A excitabilidade elétrica do tecido nervoso, neste caso a retina, é outro fator que pode influenciar atenuando ou potencializando os efeitos
sobre a sobrevivência neuronal (GOLDBERG e BARRES, 2000). Para avaliar a influência da excitabilidade elétrica do tecido retiniano no efeito trófico promovido pelo meio condicionado, coletamos o sobrenadante de culturas de monocamada de glia de Müller na presença de 1µM de tetrodotoxina (TTX, um bloqueador de canais de sódio voltagem-dependente), 100µM de CNQX (6-ciano-7-nitroquinoxalina-2, 3 diona, um potente antagonista competitivo de receptores AMPA/Kainato) e 2µM de MK801 (um potente antagonista não-competitivo do receptor NMDA voltagem dependente, bloqueia canal aberto). Como se pode observar no gráfico (figura 19) a adição de TTX, CNQX e MK801 não interferiu com a ação trófica de RCM sobre neurônios simpáticos.

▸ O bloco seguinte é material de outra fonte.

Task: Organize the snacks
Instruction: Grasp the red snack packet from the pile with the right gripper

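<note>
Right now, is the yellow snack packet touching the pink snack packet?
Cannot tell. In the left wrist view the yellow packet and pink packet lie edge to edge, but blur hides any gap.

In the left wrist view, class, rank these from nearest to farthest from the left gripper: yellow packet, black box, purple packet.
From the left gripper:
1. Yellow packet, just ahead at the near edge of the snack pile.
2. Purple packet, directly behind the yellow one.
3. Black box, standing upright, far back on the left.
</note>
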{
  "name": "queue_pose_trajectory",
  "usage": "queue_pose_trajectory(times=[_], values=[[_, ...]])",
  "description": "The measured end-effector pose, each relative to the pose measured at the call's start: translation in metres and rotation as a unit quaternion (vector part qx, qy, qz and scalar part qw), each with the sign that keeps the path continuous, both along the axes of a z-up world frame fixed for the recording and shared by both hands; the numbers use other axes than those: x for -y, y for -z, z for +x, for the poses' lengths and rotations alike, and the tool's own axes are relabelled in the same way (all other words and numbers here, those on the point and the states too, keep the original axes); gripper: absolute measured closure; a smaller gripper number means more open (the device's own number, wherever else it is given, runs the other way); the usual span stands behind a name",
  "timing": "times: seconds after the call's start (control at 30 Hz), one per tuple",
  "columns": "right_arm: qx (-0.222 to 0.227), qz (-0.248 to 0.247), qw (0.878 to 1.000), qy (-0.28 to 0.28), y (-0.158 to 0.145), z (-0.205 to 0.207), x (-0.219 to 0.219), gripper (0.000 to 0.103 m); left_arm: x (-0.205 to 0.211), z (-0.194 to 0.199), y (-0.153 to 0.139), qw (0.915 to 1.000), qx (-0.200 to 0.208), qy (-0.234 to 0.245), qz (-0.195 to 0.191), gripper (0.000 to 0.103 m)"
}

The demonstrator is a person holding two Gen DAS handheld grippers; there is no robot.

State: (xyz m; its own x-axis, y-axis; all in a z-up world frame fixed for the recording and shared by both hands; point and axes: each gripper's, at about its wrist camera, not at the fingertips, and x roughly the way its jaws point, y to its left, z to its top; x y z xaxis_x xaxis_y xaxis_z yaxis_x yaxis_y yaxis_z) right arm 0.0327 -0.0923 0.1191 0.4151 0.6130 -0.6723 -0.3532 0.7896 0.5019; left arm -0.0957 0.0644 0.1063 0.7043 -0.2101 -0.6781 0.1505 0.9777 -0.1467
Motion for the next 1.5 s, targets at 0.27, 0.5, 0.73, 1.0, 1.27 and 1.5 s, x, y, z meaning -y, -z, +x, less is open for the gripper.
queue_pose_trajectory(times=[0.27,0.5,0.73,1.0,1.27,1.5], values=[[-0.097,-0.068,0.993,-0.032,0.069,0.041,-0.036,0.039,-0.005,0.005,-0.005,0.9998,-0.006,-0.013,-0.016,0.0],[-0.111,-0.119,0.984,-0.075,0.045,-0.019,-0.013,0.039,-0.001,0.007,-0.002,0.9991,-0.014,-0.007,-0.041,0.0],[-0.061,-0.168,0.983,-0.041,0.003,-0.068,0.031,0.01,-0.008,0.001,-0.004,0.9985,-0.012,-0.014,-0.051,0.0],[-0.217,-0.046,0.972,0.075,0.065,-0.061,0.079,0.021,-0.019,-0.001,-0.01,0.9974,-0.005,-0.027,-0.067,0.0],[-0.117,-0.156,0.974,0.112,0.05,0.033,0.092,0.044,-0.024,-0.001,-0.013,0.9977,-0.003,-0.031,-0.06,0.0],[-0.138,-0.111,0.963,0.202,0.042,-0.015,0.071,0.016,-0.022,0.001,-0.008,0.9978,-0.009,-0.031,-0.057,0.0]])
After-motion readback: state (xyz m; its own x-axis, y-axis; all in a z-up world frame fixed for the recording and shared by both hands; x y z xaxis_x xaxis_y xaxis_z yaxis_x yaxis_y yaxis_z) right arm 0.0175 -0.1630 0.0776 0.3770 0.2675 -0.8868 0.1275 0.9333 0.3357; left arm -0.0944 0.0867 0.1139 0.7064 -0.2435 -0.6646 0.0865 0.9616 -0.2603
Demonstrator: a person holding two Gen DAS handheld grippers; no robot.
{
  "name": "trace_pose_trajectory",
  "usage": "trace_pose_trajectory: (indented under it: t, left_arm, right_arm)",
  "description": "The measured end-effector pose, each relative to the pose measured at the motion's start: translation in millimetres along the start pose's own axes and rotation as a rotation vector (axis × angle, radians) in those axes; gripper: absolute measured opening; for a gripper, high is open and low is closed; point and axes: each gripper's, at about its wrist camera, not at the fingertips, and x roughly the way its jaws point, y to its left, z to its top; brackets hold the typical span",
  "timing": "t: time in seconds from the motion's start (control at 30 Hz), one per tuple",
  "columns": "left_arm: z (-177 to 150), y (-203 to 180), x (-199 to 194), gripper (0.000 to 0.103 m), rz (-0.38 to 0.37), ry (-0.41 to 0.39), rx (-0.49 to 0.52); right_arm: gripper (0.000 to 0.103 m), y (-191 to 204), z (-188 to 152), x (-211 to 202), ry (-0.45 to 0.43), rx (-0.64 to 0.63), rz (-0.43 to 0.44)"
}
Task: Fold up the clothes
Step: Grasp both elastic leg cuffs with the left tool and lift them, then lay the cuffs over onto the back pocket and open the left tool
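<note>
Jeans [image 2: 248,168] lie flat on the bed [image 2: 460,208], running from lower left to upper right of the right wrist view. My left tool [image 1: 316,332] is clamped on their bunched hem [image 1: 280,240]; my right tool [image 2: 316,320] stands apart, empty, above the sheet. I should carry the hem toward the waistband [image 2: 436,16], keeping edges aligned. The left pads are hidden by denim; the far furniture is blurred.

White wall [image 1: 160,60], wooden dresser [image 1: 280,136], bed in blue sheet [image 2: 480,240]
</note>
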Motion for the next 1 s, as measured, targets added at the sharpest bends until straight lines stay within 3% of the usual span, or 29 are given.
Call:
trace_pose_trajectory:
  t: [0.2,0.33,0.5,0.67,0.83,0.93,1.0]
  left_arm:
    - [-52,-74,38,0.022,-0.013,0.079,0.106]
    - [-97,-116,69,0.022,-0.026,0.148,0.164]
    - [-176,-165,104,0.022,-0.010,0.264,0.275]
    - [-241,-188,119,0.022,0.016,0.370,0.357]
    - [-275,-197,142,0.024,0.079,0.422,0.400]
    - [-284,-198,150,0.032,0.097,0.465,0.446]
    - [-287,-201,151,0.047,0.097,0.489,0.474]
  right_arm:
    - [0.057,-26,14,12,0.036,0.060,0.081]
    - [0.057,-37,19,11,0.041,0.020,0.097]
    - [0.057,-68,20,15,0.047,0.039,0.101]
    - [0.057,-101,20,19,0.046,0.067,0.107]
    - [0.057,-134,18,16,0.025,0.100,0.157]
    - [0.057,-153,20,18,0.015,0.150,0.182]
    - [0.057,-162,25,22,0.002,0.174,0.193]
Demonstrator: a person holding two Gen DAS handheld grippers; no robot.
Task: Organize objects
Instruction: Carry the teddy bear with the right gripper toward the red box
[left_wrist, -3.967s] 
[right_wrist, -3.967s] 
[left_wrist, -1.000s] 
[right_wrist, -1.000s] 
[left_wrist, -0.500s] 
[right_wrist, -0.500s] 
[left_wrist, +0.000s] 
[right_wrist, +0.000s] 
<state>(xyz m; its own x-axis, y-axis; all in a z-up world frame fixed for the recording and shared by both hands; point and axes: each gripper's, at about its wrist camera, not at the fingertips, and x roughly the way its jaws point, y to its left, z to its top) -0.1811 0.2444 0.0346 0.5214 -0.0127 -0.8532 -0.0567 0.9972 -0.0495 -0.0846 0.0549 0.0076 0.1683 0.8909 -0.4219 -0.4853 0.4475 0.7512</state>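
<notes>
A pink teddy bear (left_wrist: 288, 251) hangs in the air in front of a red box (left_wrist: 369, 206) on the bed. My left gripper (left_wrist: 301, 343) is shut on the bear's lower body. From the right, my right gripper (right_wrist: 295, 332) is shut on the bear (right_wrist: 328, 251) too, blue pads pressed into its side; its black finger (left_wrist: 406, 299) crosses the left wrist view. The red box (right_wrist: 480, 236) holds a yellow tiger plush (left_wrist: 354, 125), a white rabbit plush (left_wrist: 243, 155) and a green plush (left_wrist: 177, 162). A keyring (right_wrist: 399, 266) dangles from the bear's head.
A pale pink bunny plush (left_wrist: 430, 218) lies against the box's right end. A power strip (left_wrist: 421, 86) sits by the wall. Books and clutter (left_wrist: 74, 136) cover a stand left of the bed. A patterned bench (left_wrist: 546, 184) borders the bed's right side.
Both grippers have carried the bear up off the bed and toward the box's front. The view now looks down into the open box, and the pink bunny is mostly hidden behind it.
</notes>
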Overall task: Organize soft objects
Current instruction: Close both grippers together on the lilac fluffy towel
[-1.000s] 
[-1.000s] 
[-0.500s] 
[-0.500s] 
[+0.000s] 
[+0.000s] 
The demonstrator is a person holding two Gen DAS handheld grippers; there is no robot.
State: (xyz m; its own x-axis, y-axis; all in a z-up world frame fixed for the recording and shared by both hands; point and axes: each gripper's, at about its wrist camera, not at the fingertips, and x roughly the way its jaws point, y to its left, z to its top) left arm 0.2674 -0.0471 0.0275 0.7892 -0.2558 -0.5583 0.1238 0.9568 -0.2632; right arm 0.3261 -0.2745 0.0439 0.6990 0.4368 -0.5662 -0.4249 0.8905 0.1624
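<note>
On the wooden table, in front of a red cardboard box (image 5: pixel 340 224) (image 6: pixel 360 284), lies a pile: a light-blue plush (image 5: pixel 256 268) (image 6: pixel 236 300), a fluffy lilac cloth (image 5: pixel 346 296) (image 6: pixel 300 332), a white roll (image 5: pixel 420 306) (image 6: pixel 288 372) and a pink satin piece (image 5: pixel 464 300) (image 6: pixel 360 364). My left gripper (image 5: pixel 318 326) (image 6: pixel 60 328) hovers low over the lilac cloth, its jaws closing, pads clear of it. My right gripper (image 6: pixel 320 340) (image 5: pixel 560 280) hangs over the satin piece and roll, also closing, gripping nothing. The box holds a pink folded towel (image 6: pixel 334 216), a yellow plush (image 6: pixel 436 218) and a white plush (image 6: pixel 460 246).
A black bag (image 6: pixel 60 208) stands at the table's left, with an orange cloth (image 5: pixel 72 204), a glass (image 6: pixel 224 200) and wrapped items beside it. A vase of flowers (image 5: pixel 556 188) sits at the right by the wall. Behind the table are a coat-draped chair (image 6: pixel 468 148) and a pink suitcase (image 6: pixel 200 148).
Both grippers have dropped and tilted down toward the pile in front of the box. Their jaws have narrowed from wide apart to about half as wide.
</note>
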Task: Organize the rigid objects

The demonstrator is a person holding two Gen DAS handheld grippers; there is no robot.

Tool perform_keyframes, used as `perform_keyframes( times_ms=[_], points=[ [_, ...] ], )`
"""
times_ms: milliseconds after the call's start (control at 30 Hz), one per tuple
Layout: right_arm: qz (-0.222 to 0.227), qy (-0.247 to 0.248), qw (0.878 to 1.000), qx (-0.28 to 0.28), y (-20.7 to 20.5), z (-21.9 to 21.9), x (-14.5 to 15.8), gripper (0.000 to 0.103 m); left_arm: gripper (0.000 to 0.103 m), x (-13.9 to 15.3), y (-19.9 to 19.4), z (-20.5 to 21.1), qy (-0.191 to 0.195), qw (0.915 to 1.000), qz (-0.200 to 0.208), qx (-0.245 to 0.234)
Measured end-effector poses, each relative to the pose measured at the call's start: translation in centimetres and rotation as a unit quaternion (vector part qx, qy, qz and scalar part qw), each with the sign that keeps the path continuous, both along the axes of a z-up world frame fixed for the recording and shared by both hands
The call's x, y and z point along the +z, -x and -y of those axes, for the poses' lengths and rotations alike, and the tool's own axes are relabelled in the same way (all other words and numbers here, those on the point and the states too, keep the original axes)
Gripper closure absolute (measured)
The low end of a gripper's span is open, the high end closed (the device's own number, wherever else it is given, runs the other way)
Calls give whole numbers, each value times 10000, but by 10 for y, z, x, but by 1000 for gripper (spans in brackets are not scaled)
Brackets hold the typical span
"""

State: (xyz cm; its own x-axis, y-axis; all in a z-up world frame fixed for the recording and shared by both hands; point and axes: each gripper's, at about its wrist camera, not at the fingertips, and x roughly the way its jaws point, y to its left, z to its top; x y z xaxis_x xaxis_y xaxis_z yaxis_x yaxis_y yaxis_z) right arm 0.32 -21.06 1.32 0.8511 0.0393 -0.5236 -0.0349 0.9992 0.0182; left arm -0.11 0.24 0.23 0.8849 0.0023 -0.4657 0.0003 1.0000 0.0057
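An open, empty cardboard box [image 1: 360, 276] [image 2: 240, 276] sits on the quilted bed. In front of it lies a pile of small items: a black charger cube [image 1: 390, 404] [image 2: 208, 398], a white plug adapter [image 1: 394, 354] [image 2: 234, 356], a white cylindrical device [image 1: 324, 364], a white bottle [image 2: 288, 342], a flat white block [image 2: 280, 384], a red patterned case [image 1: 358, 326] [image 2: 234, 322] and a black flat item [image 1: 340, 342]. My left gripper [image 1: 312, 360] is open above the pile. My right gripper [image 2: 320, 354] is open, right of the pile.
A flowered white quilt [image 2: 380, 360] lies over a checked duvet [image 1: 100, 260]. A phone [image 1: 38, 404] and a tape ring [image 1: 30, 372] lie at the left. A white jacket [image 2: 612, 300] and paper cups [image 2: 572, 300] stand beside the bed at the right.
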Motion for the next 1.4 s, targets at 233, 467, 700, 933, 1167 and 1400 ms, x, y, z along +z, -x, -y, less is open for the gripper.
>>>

Figura 19. A liberação dos fatores tróficos retinianos independe de atividade elétrica do tecido retiniano e de ativação glutamatérgica. RCM foi secretado de forma rápida e mesmo na presença de bloqueadores de canais de Na+ dependente de voltagem e de inibidores de receptores glutamatérgicos ionotrópicos. Como se pode observar do gráfico, 12 horas de condicionamento são suficientes para atividade trófica máxima de RCM.